Figure out the number of lines in the entries that hold the string "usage", then give that number and nothing else.

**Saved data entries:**
━━━

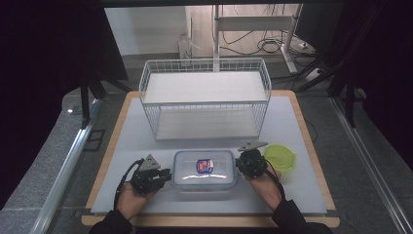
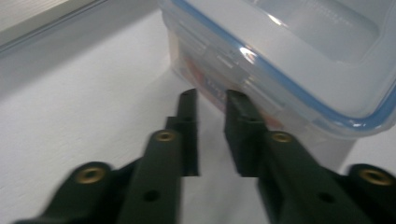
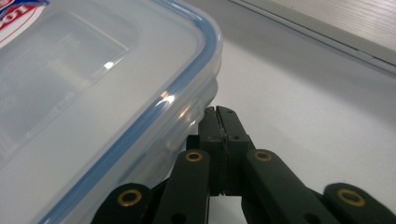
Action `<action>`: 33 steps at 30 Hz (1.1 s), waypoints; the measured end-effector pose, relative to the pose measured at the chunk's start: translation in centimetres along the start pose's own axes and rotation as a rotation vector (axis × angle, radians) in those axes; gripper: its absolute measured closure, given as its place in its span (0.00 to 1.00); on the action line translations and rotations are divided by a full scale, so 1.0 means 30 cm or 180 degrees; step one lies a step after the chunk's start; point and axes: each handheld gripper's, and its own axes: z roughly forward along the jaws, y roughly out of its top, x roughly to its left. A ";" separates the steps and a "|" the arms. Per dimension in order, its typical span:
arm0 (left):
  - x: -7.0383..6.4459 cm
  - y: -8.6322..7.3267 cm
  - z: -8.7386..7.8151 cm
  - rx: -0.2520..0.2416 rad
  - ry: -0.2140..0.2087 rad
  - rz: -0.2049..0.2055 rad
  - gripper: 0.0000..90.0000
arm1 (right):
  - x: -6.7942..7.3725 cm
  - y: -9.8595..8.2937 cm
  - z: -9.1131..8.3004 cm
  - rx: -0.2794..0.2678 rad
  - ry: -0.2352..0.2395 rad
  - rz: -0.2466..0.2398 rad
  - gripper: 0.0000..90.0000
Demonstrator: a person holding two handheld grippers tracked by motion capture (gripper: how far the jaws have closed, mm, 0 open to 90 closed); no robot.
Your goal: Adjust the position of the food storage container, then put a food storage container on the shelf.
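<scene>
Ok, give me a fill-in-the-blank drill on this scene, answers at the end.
1. The clear box has a lid edged in ____.
2. The right gripper has its jaws pressed ____.
3. Right of the box lies a round ____ lid.
4. Behind the box stands a white wire ____.

Missing words: blue; together; green; basket

Right gripper [image 3: 221, 112] sitting with jaws pressed together, tips tucking under rim of clear blue-sealed container [image 3: 93, 93], white table [image 3: 303, 102] beyond.

The white table [image 1: 141, 131] carries a wire basket [image 1: 204, 100], clear container [image 1: 204, 170] and green lid [image 1: 280, 157].
</scene>
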 end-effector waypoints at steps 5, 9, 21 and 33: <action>0.013 -0.020 -0.035 -0.0172 0.0252 0.0029 0.50 | 0.008 -0.016 -0.060 -0.0067 -0.0084 -0.0133 0.92; 0.033 -0.043 -0.056 -0.0207 0.0383 0.0031 0.31 | 0.006 -0.046 -0.102 -0.0051 -0.0098 -0.0174 0.80; 0.046 -0.065 -0.071 -0.0304 0.0290 0.0070 0.06 | 0.007 -0.078 -0.190 -0.0320 0.0017 -0.0187 0.35; 0.057 -0.036 -0.084 -0.0398 0.0023 -0.0100 0.04 | 0.003 -0.065 -0.194 -0.0452 0.0262 -0.0236 0.10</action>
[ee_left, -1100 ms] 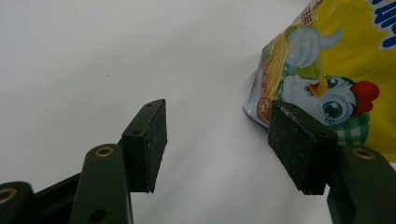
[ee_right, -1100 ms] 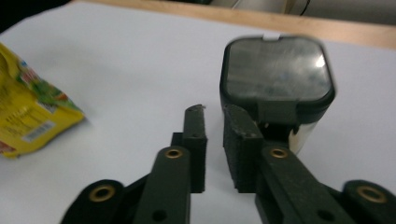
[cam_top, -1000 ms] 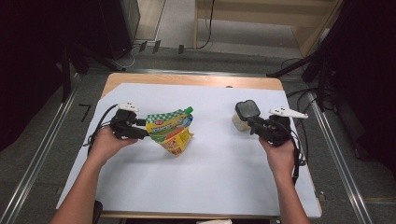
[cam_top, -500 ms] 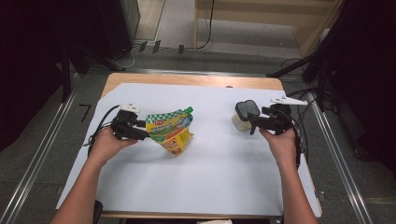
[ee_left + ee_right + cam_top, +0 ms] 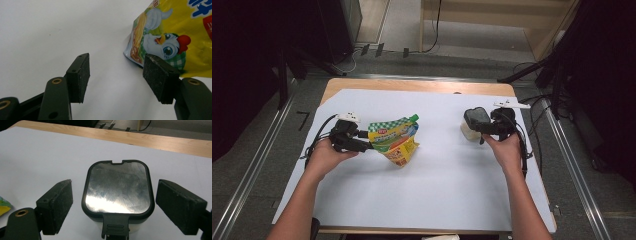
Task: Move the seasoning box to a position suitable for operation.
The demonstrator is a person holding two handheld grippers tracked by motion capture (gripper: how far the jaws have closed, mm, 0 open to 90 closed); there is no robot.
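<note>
Wooden table [image 5: 412, 86], its bare wood showing as a strip along the far edge. Covered almost wholly by a white sheet [image 5: 432, 190], smooth and flat. Lying on the sheet, left of the sheet's middle: a yellow and green pouch [image 5: 396, 140] with a green cap, printed with a cartoon chicken, cap end pointing away from the near edge. Standing on the sheet, right of the middle and well apart from the pouch: a small pale container [image 5: 474, 126] with a black-rimmed, shiny lid, nearer the wooden strip than the pouch.
</note>
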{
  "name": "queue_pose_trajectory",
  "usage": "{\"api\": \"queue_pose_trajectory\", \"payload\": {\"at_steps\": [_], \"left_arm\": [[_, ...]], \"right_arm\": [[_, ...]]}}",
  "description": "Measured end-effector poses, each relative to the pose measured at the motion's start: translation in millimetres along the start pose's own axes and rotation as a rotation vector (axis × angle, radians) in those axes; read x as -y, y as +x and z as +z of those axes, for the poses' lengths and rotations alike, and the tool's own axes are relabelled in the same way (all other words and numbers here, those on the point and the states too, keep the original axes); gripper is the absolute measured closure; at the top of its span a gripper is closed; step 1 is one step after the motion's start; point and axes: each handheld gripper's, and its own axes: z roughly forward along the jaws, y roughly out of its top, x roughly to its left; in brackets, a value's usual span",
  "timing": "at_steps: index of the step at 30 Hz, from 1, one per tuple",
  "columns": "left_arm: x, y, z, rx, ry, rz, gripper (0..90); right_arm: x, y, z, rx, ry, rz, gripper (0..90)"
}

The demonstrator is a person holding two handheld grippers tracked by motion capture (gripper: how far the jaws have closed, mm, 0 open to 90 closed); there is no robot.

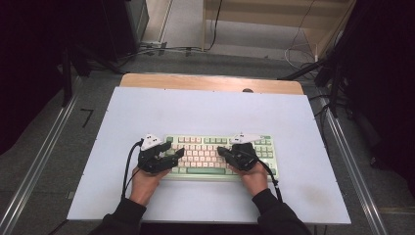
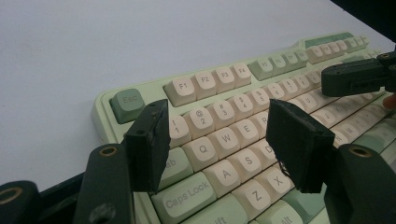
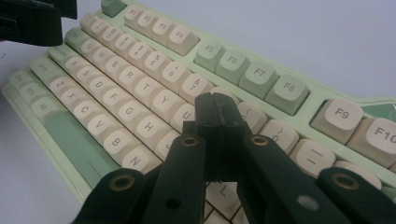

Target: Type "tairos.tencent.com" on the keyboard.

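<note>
The keyboard [image 1: 220, 155] lies near the table's near edge. The right gripper [image 3: 216, 116] has its jaws pressed together over the middle keys, probably to press one like a fingertip; the left gripper [image 2: 219, 140] hovers with jaws spread above the left keys.

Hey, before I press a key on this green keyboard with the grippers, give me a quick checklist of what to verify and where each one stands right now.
1. Pale green keyboard with cream keycaps lies flat on the white table top: ok.
2. Right gripper has its jaws closed together into one tip for pressing: ok.
3. Right gripper sits over the middle letter keys, near the cream U key: ok. Whether it touches a key: cannot tell.
4. Left gripper has its jaws closed for pressing: not ok, they stand apart above the Q, W and A keys.
5. The two grippers are apart from each other over the keyboard: ok.
</note>
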Motion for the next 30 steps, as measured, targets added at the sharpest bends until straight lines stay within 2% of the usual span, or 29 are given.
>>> {"api": "queue_pose_trajectory", "payload": {"at_steps": [17,19,21,23,26,30], "left_arm": [[0.1,0.6,-0.1,-0.003,0.000,-0.003,40.6],[0.1,0.6,0.0,-0.003,0.000,-0.003,40.7],[0.1,0.5,0.2,-0.003,0.000,-0.002,40.7],[0.1,0.4,0.1,-0.004,0.000,0.000,40.7],[0.2,0.2,0.2,-0.007,-0.002,0.001,40.4],[0.1,0.1,-0.1,-0.010,-0.003,0.001,40.5]], "right_arm": [[-1.7,1.3,4.7,0.007,0.042,-0.007,87.8],[-2.1,1.9,1.8,0.004,0.030,-0.007,87.6],[-2.9,1.2,-2.0,-0.008,0.014,0.006,81.3],[-3.6,-0.4,-6.4,-0.018,0.001,0.016,71.2],[-4.4,-2.6,-15.5,-0.013,-0.024,0.023,50.4],[-2.6,-8.1,-25.7,0.001,-0.045,0.035,38.4]]}}
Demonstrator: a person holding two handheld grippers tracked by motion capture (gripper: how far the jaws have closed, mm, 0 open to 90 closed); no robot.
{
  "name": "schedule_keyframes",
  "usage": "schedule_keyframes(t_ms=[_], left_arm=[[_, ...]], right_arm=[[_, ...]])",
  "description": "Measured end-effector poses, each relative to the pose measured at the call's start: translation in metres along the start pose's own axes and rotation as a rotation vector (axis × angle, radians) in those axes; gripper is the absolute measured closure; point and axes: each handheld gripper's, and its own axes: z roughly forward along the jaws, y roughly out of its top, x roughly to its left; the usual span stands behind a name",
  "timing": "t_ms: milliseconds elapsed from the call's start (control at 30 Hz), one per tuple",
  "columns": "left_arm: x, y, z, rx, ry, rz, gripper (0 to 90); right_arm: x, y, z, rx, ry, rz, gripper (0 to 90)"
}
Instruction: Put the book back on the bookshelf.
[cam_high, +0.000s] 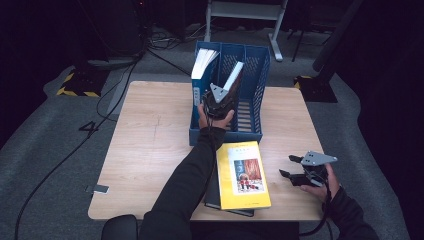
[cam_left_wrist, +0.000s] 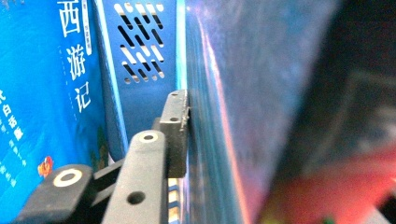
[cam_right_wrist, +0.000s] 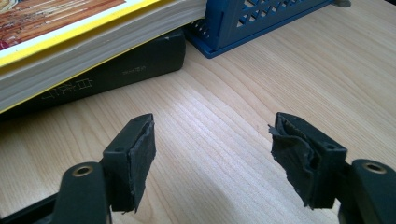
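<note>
Toward the far edge of the table (cam_high: 150, 130), a blue file rack (cam_high: 256, 75) with 3 upright compartments is standing, and the left gripper (cam_high: 220, 98) is reaching into its middle compartment, clamping a dark-covered book (cam_high: 235, 80) between its jaws. That book is leaning tilted, its white page edge facing up and its top tipping toward the rack's right side. From the left gripper view, 1 black jaw is pressing flat against the book's glossy cover (cam_left_wrist: 261, 93), with the perforated blue divider (cam_left_wrist: 140, 51) just beside it; the other jaw is hiding behind the book. Beyond that divider, in the left compartment, a blue book (cam_high: 202, 67) printed with white characters (cam_left_wrist: 37, 93) is standing upright. Near the table's front edge, a yellow book (cam_high: 243, 175) is lying flat on top of a black book (cam_high: 215, 197), the pair sitting just in front of the rack. From the right gripper view, the yellow book's thick page block (cam_right_wrist: 88, 51) is overhanging the black book's spine (cam_right_wrist: 116, 70), and the rack's front corner (cam_right_wrist: 224, 28) is sitting just beside them. Close to the front right corner, the right gripper (cam_high: 291, 166) is hovering over bare wood, its 2 jaws spreading wide apart with nothing between them, pointing toward the stacked books but staying apart from them.
</note>
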Motion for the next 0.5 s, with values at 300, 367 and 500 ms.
schedule_keyframes(t_ms=[300,367,500], left_arm=[[0.001,-0.026,-0.015,0.079,-0.060,0.077,47.2],[0.002,-0.031,-0.017,0.092,-0.067,0.095,45.0],[0.006,-0.038,-0.019,0.130,-0.106,0.120,41.4]], right_arm=[[0.002,0.000,0.001,0.012,0.004,-0.004,31.0],[0.002,0.000,0.002,0.015,0.006,-0.008,31.0],[0.003,0.000,0.002,0.018,0.004,-0.015,31.0]])
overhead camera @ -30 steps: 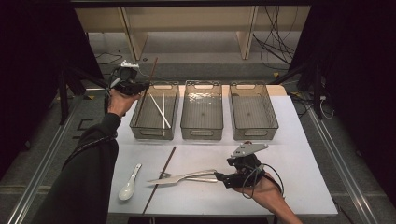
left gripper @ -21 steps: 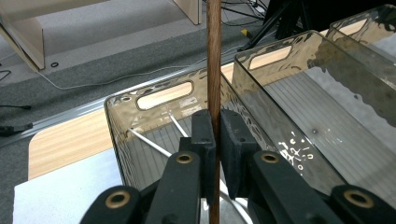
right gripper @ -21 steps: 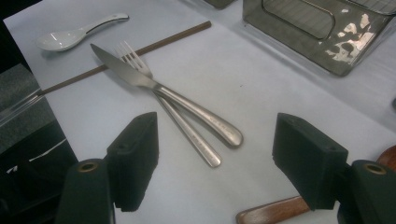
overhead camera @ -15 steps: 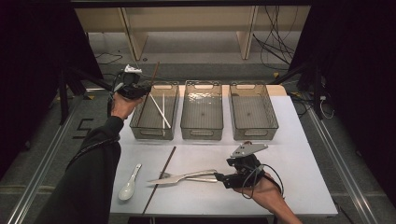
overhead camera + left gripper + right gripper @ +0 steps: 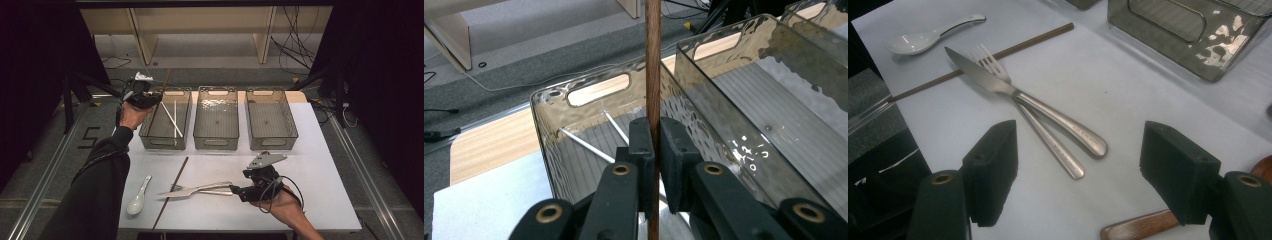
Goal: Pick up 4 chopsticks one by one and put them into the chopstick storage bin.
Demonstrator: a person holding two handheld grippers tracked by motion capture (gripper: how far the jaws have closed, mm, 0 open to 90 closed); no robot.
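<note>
A: Where's the brown chopstick (image 5: 653, 60)?

B: Clamped in the left tongs (image 5: 656, 150), upright, over the near end of the left bin (image 5: 150, 134) at the upper left of the high view. Its long axis stands nearly vertical; two pale chopsticks (image 5: 172, 119) lie inside.

A: And the right tongs (image 5: 1078, 175)?

B: Spread wide, holding nothing, low on the desk (image 5: 320, 165). The knife (image 5: 998, 85) and fork (image 5: 1048, 140) lie straight ahead of them, handles toward the jaws.

- White tabletop (image 5: 310, 150), three clear bins (image 5: 216, 117) in a row at far edge.
- Near edge: white spoon (image 5: 138, 196), brown chopstick (image 5: 171, 191), knife (image 5: 195, 189) crossed over fork (image 5: 210, 191).
</note>
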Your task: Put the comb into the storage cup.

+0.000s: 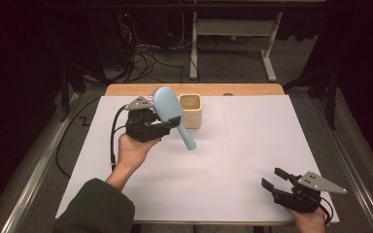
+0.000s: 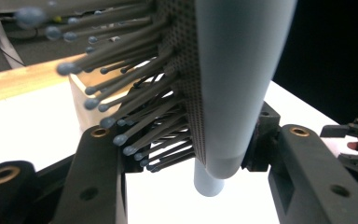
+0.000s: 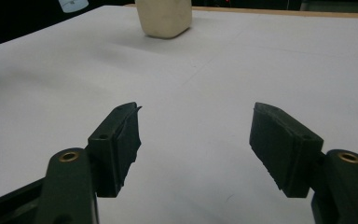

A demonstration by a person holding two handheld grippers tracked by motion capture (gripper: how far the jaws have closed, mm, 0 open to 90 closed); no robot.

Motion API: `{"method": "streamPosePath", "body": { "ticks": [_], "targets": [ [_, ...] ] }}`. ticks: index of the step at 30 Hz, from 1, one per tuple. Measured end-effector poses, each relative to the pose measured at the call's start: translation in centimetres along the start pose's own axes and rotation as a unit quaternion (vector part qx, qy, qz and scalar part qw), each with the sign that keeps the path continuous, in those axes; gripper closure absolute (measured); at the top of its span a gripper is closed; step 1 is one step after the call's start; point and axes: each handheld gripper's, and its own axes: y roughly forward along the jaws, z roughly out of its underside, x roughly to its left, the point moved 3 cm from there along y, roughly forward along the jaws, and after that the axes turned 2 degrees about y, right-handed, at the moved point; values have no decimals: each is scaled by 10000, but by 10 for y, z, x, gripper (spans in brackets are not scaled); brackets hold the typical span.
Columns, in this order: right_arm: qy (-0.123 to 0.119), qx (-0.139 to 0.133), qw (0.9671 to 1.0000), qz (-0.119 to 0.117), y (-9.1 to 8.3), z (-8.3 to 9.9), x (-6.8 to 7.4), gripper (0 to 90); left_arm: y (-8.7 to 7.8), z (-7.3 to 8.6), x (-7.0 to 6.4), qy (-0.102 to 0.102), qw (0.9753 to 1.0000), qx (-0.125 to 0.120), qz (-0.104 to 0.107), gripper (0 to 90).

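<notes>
Hairbrush (image 1: pixel 171 112), pale blue, sits clamped at its neck in the left tool (image 1: pixel 148 124) at upper left of centre, head up-left and handle slanting down-right, just left of the cream square cup (image 1: pixel 191 110), while the right tool (image 1: pixel 278 178) rests spread and empty at lower right, far off.

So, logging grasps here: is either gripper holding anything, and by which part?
The left gripper clamps the blue hairbrush at the base of its head, near the handle. The right gripper is open, empty.
</notes>
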Motion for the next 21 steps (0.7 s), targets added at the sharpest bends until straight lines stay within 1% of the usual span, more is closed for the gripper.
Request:
{"method": "streamPosePath", "body": {
  "ticks": [3,6,8,12,13,18,21],
  "targets": [
    [3,23,10000,1,0,2,-2,344,2,-6,0,51,10000,-10,-62,537],
    [28,-1,10000,-4,-2,4,-2,345,4,-10,0,66,9999,-29,-79,537],
    [21,-39,10000,-2,-3,5,-2,345,6,-12,1,71,9999,-16,-102,537],
    [45,-14,10000,-40,-3,6,-3,337,9,-17,2,117,9998,23,-165,537],
    [35,-4,10000,-42,-3,6,-3,336,10,-18,3,137,9997,29,-181,537],
    [-113,11,9999,-50,-1,6,-1,336,13,-25,7,110,9997,24,-214,537],
    [-133,-11,9999,-28,0,5,0,337,16,-28,9,150,9995,62,-283,536]
  ]
}}
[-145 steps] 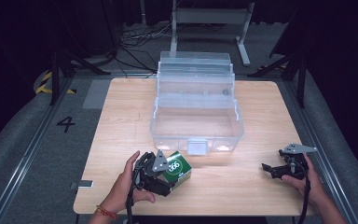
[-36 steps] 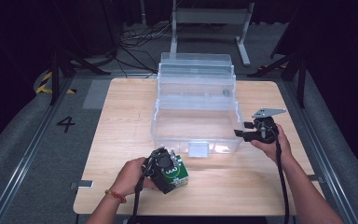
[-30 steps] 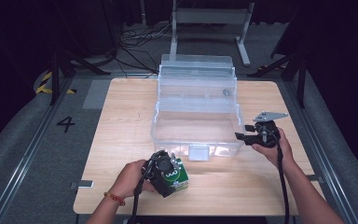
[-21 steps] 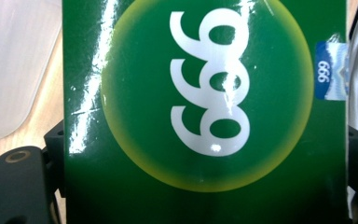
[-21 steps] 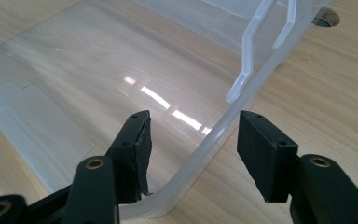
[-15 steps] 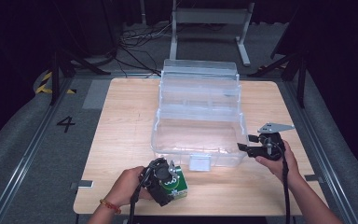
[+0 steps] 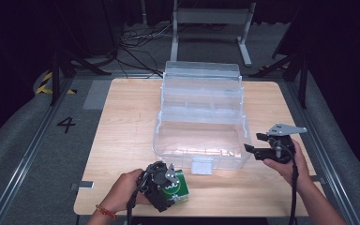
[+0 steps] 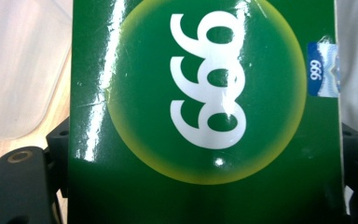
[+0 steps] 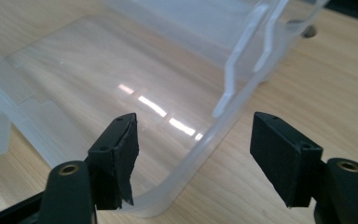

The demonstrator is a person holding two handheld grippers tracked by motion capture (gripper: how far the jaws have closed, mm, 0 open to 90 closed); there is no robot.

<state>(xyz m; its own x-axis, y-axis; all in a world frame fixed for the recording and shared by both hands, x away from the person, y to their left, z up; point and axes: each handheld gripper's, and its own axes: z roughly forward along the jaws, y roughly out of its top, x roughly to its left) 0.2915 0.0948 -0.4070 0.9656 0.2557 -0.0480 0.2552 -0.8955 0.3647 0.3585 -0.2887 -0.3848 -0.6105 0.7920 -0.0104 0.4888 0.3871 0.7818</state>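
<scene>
A green carton [image 8: 205,93] printed with a white "999" in a yellow circle sits between the black jaws of my left gripper [image 7: 163,183], which is shut on it. In the high view the carton [image 7: 178,188] rests near the table's front edge, left of the middle. A clear plastic storage box [image 7: 198,158] with stepped tiers stands open at the table's centre. My right gripper [image 7: 254,143] is open at the box's front right corner. In the right gripper view its jaws [image 9: 193,158] straddle the curved rim [image 9: 200,154] of that corner without touching it.
The wooden table [image 7: 122,122] has bare surface left and right of the clear box. A white latch tab [image 7: 202,165] hangs on the box's front wall, close to the carton. Dark floor, cables and a metal stand [image 7: 211,18] lie beyond the far edge.
My right gripper has come down along the box's right side to its front right corner. My left gripper has drawn the carton slightly toward the front edge.
</scene>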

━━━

**Problem solution:** 2